> _To do_
In the listing below, find the line containing "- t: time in" and the line containing "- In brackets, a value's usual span". Repeat exactly those two lines and every line between them.

> _Given material_
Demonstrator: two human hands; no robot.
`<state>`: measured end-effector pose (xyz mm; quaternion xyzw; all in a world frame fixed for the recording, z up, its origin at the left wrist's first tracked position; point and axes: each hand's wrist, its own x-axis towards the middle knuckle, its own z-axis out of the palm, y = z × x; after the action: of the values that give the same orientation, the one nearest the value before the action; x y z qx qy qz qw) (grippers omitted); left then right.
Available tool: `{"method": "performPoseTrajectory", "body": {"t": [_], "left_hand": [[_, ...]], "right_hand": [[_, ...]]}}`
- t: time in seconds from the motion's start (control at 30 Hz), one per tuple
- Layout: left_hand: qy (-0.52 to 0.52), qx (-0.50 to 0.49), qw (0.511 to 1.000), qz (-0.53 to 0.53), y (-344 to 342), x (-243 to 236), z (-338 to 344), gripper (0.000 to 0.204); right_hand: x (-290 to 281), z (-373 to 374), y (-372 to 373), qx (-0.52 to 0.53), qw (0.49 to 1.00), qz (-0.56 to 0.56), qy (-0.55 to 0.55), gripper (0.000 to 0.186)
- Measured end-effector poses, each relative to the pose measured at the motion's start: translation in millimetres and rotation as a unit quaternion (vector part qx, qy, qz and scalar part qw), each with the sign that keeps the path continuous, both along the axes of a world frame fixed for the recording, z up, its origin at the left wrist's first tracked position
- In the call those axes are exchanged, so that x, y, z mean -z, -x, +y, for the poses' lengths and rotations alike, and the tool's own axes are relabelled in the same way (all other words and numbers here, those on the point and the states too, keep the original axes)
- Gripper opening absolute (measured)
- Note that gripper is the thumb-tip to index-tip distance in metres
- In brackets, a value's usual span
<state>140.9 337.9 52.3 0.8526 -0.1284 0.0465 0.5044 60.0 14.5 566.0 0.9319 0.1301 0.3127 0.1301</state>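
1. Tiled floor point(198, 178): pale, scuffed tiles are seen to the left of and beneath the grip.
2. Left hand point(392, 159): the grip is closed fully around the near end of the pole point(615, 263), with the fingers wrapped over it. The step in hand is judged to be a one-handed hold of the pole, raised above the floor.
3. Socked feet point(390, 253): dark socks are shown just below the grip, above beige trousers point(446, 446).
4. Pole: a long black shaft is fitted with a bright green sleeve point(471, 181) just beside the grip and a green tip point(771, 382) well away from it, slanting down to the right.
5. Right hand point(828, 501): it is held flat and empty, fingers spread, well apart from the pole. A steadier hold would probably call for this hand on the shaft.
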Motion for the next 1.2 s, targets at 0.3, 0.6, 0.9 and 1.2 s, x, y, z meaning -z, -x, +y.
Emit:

> _Answer box_
- t: time in seconds from the motion's start (control at 30 Hz), one per tuple
- Layout: left_hand: qy (-0.52 to 0.52), qx (-0.50 to 0.49), qw (0.511 to 1.000), qz (-0.53 to 0.53), y (-344 to 342), x (-243 to 236), z (-338 to 344), gripper (0.000 to 0.204); right_hand: x (-290 to 281), z (-373 to 374), y (-372 to 373), qx (-0.52 to 0.53), qw (0.49 to 1.00), qz (-0.56 to 0.56), qy (-0.55 to 0.55), gripper (0.000 to 0.186)
- Measured end-effector poses, each relative to the pose measured at the motion's start: translation in millimetres and rotation as a unit quaternion (vector part qx, qy, qz and scalar part qw), each with the sign that keeps the path continuous, both along the axes of a world frame fixed for the recording, z up, its origin at the left wrist's first tracked position
- In the call those axes are exchanged, so that x, y, z mean -z, -x, +y, for the poses' lengths and rotations alike, and the tool's own axes are relabelled in the same way (all other words and numbers here, those on the point and the states too, keep the original axes)
- Gripper opening absolute (measured)
- Note that gripper is the thumb-tip to index-tip distance in metres
- In brackets, a value's usual span

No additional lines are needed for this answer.